Can you recommend some good ones for me to start with?

5 replies on “Fathers and Sons – Richard Madeley”

I absolutely love memoirs. My fascination with them started with Not without my Daughter and then Mayada by Jean S. Both beautiful and heartbreaking memoirs.
Few more I liked
A long way gone by Ishmael Beah
The Glass Castle by Jeannette Walls
Do they hear you when you cry
Wild Swans
A Child Called It

Honestly I could go on and on.

Some of the good ones I’ve heard about are
Running around with scissors
Angela’s Ashes

Never heard of Fathers and sons, have to look for it.

I wasn’t that sold on memoirs when I first started reading them but now I have read some really good ones.

The Midwife, by Jennifer Worth
The Middle Place, by Kelly Corrigan
An Exact Replica of A Figment of My Imagination, by Elizabeth McCracken

I second reading the Glass Castle.

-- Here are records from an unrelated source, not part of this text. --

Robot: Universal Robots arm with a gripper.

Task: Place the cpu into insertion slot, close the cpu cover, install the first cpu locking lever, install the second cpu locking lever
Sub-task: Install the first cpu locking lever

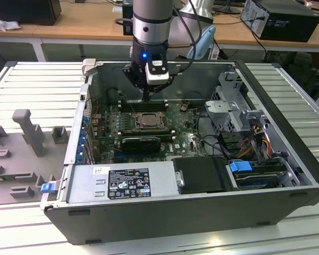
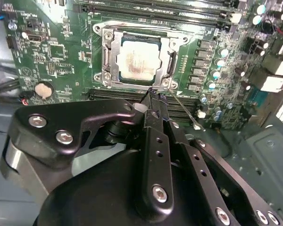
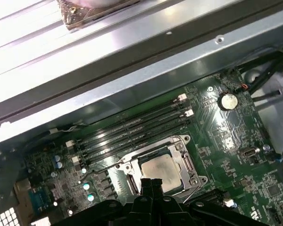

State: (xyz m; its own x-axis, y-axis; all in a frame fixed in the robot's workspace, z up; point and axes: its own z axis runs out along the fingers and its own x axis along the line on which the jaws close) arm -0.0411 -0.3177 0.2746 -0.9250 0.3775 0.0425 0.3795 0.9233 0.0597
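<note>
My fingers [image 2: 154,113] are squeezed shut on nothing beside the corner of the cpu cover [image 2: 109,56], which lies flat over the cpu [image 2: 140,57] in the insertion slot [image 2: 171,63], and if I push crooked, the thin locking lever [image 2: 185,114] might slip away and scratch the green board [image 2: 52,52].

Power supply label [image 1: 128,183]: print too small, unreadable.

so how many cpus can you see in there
1: the cpu lies mid-board, framed by the cover, just past the claw. The claw hides part of the board.
</note>
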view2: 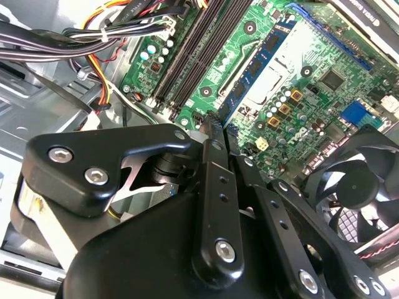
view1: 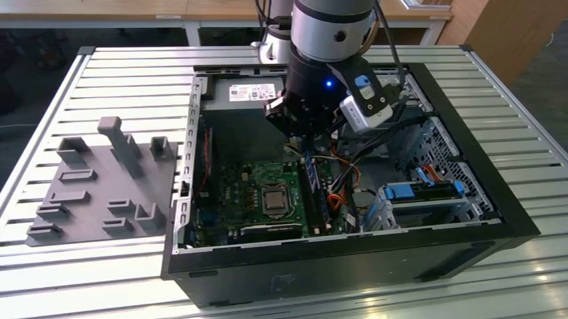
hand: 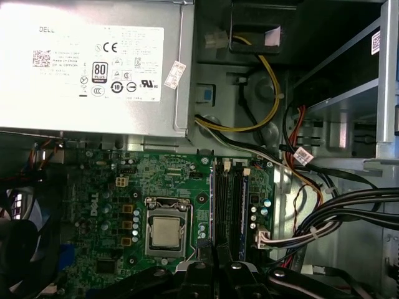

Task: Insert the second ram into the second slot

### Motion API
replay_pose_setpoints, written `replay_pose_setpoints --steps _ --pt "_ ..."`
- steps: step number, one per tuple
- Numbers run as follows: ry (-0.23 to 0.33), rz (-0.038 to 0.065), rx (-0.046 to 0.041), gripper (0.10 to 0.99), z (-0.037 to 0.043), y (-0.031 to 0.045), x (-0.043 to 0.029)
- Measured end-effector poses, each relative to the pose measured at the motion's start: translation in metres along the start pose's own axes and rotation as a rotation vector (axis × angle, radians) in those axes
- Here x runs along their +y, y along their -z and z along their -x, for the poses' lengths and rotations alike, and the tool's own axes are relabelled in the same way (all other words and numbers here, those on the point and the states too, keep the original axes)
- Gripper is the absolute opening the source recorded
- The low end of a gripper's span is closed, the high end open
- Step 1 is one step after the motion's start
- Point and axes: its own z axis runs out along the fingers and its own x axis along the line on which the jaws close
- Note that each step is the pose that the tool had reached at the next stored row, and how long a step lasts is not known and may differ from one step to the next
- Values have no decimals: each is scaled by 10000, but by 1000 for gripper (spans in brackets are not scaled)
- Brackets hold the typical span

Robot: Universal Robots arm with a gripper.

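Arm points straight down into the open PC case. The end effector has its fingers drawn together, tips at one end of the second ram, which sits along the motherboard slots; can't tell if it is gripped. Slatted metal surface, grey fixture at the exterior view's left.

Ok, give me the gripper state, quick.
Gripper: closed, at the end of the second ram; whether it grips it cannot be told.

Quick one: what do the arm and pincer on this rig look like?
Arm: silver-grey cylinder, then a black wrist section with a small blue light. A white-grey box with a blue cap is mounted beside it, black cables trailing. Pincer: matte black link bars with silver screw heads.
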Motion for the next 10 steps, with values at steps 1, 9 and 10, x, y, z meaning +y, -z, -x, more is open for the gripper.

I had just started reading memoirs when I read that one and I think I didn’t know what to make of it at the time, but the early life of Jeannette Castle is amazing.

Violet – I loved Wild Swans and thought Angela’s Ashes was quite good. I haven’t read any of the others but my copy of My Father’s paradise arrived today! I think that will be a good start to my memoir reading.

Nicole – I haven’t heard of any of those – just shows my ignorance to this genre. I’ve added Glass Castle to my wishlist, so hopefully I’ll get a copy soon.